(YOUR TASK) Which lines in the material below contain the word "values"? Copy each of them.

(GIVEN MATERIAL)
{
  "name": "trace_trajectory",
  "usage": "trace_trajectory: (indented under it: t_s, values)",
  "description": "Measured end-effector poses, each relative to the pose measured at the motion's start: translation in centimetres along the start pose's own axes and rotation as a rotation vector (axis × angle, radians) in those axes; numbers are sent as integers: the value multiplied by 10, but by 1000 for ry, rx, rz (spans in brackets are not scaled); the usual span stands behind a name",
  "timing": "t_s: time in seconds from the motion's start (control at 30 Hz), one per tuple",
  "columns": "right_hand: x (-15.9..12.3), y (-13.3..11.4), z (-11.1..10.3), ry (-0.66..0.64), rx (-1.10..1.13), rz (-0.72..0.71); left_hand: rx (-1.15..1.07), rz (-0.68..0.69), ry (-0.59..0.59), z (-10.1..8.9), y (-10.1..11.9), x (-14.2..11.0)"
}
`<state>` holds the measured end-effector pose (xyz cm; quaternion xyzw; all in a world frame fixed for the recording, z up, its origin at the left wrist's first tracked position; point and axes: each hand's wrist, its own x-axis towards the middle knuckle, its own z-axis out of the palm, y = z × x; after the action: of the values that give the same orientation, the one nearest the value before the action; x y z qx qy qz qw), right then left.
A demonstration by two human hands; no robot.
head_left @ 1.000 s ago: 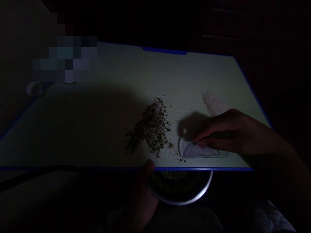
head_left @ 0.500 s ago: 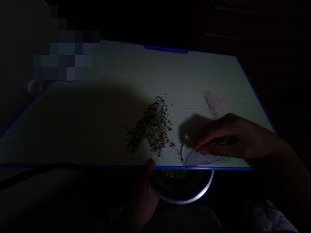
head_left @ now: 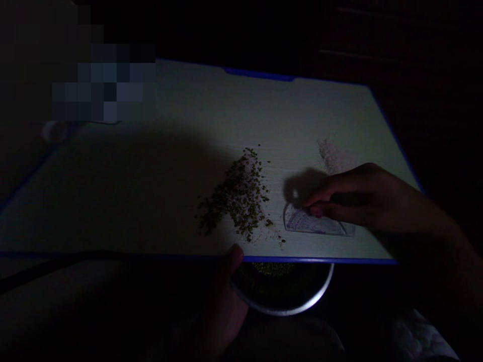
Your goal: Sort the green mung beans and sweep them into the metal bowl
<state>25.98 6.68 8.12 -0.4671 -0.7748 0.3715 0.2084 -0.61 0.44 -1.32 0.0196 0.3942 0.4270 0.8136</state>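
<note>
My right hand (head_left: 350, 196) pinches a clear protractor (head_left: 313, 224) by its upper edge, just over the pale tabletop (head_left: 279, 115). To its left lies a mixed heap of green beans and white rice grains (head_left: 241, 191). A few rice grains and a dark bean are strewn between the heap and the protractor. Beyond my right hand sits a separate rice pile (head_left: 334, 155), partly hidden by it. My left hand (head_left: 228, 306) grips the left side of a metal bowl (head_left: 298, 310) under the table's front edge, thumb up at that edge. Green beans show in the bowl.
The table has a blue rim (head_left: 151, 258). A dark cable (head_left: 68, 258) runs along its front left edge. A round pale object (head_left: 55, 131) is at the left edge, below a blurred-out patch. The room is very dark.
My right hand has lifted the protractor away from the table's front edge, and it now lies farther back. The left hand and the bowl have stayed in place.
</note>
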Motion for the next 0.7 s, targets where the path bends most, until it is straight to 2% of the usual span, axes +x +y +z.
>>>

(ANSWER TO THIS TASK)
  "usage": "trace_trajectory: (indented under it: t_s, values)",
`<state>` holds the measured end-effector pose (xyz cm; quaternion xyzw; all in a world frame fixed for the recording, z up, its origin at the left wrist's first tracked position; point and axes: each hand's wrist, its own x-axis towards the middle knuckle, its own z-axis out of the palm, y = z × x; after the action: of the values that give the same orientation, the one nearest the value before the action; x y z qx qy qz qw), right then left.

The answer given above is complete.